WHERE YOU CAN FIND ADDITIONAL INFORMATION
We have a registration statement on Form F-3 filed with the SEC, including relevant exhibits, under
the Securities Act with respect to the securities offered by this prospectus. This prospectus, which constitutes a part of the registration statement, does not contain all of the information set forth in the registration statement or the exhibits.
As this prospectus does not contain all of the information contained in the registration statement, you should read the registration statement, its exhibits and the documents incorporated by reference for further information with respect to us and
our securities. All information we file with the SEC is available through the SECs Electronic Data Gathering, Analysis and Retrieval system, which may be accessed through the SECs website at www.sec.gov. Information filed with the SEC
may also be inspected and copied at the Public Reference Room maintained by the SEC at 100 F Street, N.E., Washington, D.C. 20549. You can request copies of these documents upon payment of a duplicating fee, by writing to the SEC. Please visit the
SECs website at www.sec.gov for further information on the SECs Public Reference Room.
We are subject to periodic reporting
and other informational requirements of the Exchange Act as applicable to foreign private issuers. Our annual report on Form 20-F for the year ending June 30, 2017, has been filed with the SEC and an
annual report on Form-20-F for subsequent years will be due within four months following the fiscal year end.

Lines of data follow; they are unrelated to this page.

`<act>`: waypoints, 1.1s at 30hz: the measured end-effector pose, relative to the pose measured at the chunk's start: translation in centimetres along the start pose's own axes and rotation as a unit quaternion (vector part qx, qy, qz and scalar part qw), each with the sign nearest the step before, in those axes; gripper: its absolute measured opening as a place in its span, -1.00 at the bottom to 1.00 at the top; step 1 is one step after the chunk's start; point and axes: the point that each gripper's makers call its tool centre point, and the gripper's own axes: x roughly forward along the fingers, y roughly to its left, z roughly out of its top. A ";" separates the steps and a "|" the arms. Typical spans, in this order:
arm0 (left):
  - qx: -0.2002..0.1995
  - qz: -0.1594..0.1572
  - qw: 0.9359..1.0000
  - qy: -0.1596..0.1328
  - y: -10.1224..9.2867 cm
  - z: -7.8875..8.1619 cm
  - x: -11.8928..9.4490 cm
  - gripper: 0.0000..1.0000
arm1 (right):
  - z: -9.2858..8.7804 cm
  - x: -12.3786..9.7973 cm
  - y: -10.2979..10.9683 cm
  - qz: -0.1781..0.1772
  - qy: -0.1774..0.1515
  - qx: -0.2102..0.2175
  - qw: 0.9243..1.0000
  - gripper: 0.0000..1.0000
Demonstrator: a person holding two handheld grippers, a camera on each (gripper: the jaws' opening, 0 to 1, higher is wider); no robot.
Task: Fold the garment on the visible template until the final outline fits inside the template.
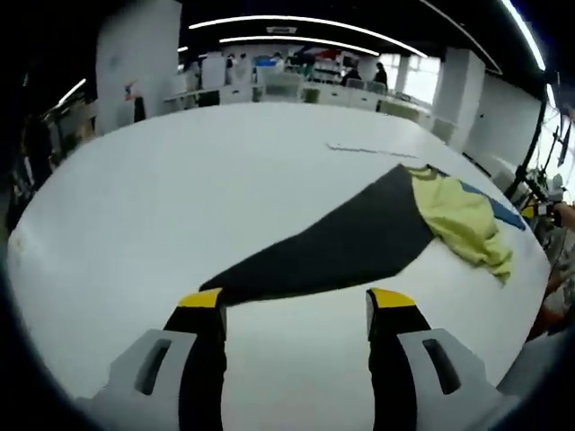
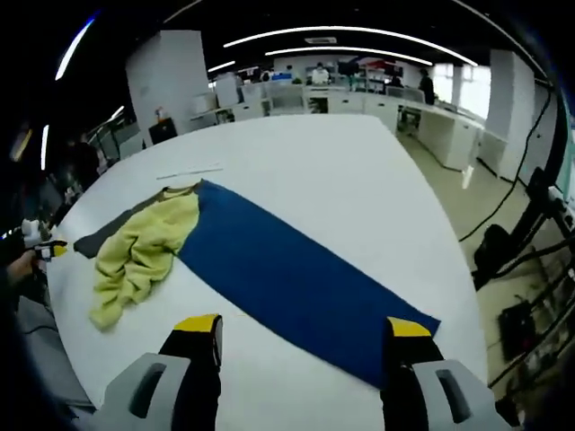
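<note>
A crumpled yellow garment lies bunched where a black mat meets a blue mat on the white table. My left gripper is open over bare table, just short of the black mat's near tip. In the right gripper view the yellow garment lies at the left end of the long blue mat, with the dark mat beyond it. My right gripper stands open at the blue mat's near edge, nothing between its fingers. The left gripper's yellow tip shows at the far left.
A thin white strip lies on the table past the mats, also seen as a strip. Office desks with people stand behind. The floor to the right holds cables and a stand. A white column rises at the back left.
</note>
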 end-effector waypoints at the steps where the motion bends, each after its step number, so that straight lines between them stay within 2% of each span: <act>1: -0.009 -0.023 1.000 -0.004 -1.3 0.1 0.2 0.30 | 0.0 0.1 0.4 0.006 0.001 0.001 1.000 0.50; 7: 0.006 -0.058 0.998 -0.017 -4.4 0.5 0.4 0.49 | 0.1 0.6 2.9 0.041 0.002 0.001 0.999 0.62; 15: 0.010 -0.110 0.994 -0.028 -9.6 0.6 0.5 0.58 | 0.4 0.8 6.3 0.080 -0.008 -0.004 0.997 0.61; 17: 0.010 -0.125 0.992 -0.028 -11.0 0.4 0.5 0.57 | 0.4 0.8 7.4 0.091 -0.011 -0.006 0.996 0.61; 22: 0.017 -0.149 0.989 -0.020 -13.1 -0.1 0.8 0.56 | 0.3 1.1 9.5 0.107 -0.011 -0.019 0.994 0.58; 26: 0.010 -0.167 0.986 -0.027 -15.3 0.1 0.7 0.53 | 0.1 1.2 10.8 0.116 -0.012 -0.024 0.993 0.53; 33: 0.003 -0.189 0.982 -0.030 -19.0 -0.5 0.8 0.45 | -0.4 1.5 13.6 0.131 -0.018 -0.038 0.990 0.34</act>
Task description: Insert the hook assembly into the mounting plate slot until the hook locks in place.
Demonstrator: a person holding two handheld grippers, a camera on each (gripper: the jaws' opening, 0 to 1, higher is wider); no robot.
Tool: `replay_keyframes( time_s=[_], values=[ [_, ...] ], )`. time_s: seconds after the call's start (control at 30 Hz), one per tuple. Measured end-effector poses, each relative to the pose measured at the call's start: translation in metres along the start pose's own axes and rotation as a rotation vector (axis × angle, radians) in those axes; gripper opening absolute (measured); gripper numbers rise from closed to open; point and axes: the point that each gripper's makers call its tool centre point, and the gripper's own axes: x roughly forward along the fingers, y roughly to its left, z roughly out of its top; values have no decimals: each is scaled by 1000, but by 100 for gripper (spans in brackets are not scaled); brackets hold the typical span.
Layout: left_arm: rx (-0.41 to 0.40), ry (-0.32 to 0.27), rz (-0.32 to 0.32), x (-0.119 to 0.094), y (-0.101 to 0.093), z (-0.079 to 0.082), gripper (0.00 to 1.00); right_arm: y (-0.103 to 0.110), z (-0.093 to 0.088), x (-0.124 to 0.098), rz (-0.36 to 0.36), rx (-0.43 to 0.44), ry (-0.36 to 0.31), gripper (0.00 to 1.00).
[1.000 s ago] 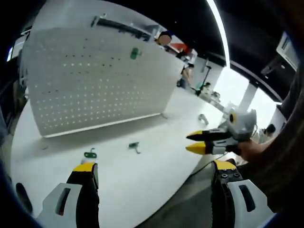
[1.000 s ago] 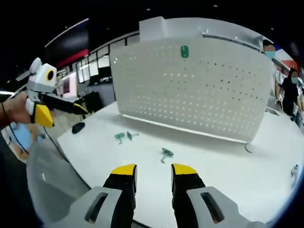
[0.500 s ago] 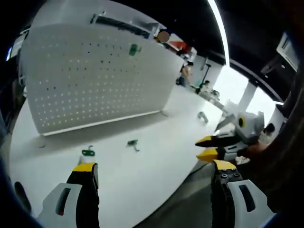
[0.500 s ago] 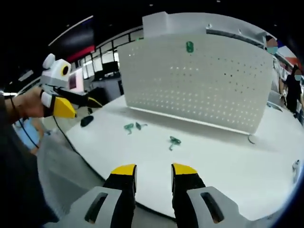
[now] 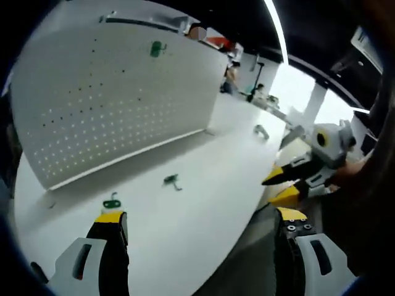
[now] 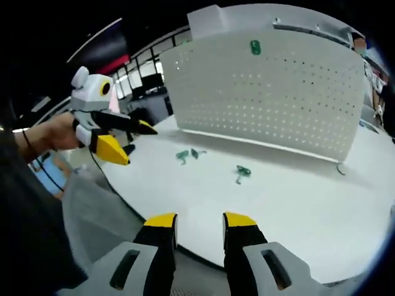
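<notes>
Pegboard, white and upright on the white table, takes up the 11 o'clock part of the left gripper view; in the right gripper view it stands at 1 o'clock. A green mounted hook sits high on its face, seen in the right gripper view near 12 o'clock.

Three loose green hook pieces lie on the table in front of the board. In the right gripper view a pair of hooks lies close together at about 11 o'clock of the centre, and a single hook lies apart from them towards 3 o'clock. In the left gripper view one green piece lies just above the left jaw tip and another further in, near the centre.

The left gripper has its jaws spread wide with nothing between them, held over the table edge. In the right gripper view it enters at 9 o'clock, held in a hand.

The right gripper has yellow tips a narrow gap apart, gripping nothing, held low at the near edge of the table. In the left gripper view it appears at 3 o'clock, jaws slightly parted.
</notes>
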Motion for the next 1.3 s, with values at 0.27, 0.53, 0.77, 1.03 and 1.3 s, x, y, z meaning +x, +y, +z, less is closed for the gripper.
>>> replay_keyframes(
  time_s=[0.27,0.53,0.77,1.03,1.3],
  values=[
    [57,67,-38,24,4,-5,100,-6,-2,3,-9,6,21,39],
    [82,113,-91,57,6,-4,100,-16,-6,5,-41,2,38,48],
    [121,139,-104,77,12,-4,100,-25,-14,9,-61,70,54,47],
    [193,184,-141,101,21,-7,100,-38,-7,14,-72,112,36,41],
    [238,139,-149,128,29,10,92,-35,-19,16,-57,137,72,34]
  ],
)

We are not required to disclose certain other information that is required from U.S. domestic issuers. As a foreign private issuer, we are
exempt under the Exchange Act from, among other things, the rules prescribing the furnishing and content of proxy statements, and our executive officers, directors and principal shareholders are exempt from the reporting and short-swing profit
recovery provisions contained in Section 16 of the Exchange Act and Regulation FD (Fair Disclosure), which was adopted to ensure that select groups of investors are not privy to specific information about an issuer before other investors.
We are, however, still subject to the anti-fraud and anti-manipulation rules of the SEC, such as Rule
10b-5. Since many of the disclosure obligations required of us as a foreign private issuer are different than those required by companies filing as a domestic issuer, our shareholders, potential shareholders
and the investing public in general should not expect to receive information about us in the same amount and at the same time as information is received from, or provided by, companies filing as a domestic issuer. We are liable for violations of the
rules and regulations of the SEC that apply to us as a foreign private issuer.
We will also be subject to the informational requirements
of the ASX. Our public filings with the ASX are electronically available from the ASX website (www.asx.com.au).
Only the specific
documents incorporated by reference above, or incorporated by reference in any prospectus supplement, are to be deemed incorporated by reference into this prospectus and the registration statement of which it is a part. No information available on
or through our website, or any other website reference herein, shall be deemed incorporated by reference into this prospectus.
DISCLOSURE OF SECS POSITION ON INDEMNIFICATION FOR SECURITIES ACT LIABILITY
Insofar as indemnification for liabilities
arising under the Securities Act may be permitted to directors, officers or controlling persons of Kazia, we have been advised that, in the opinion of the Securities and Exchange Commission, such indemnification is against public policy as expressed
in the Securities Act and is, therefore, unenforceable.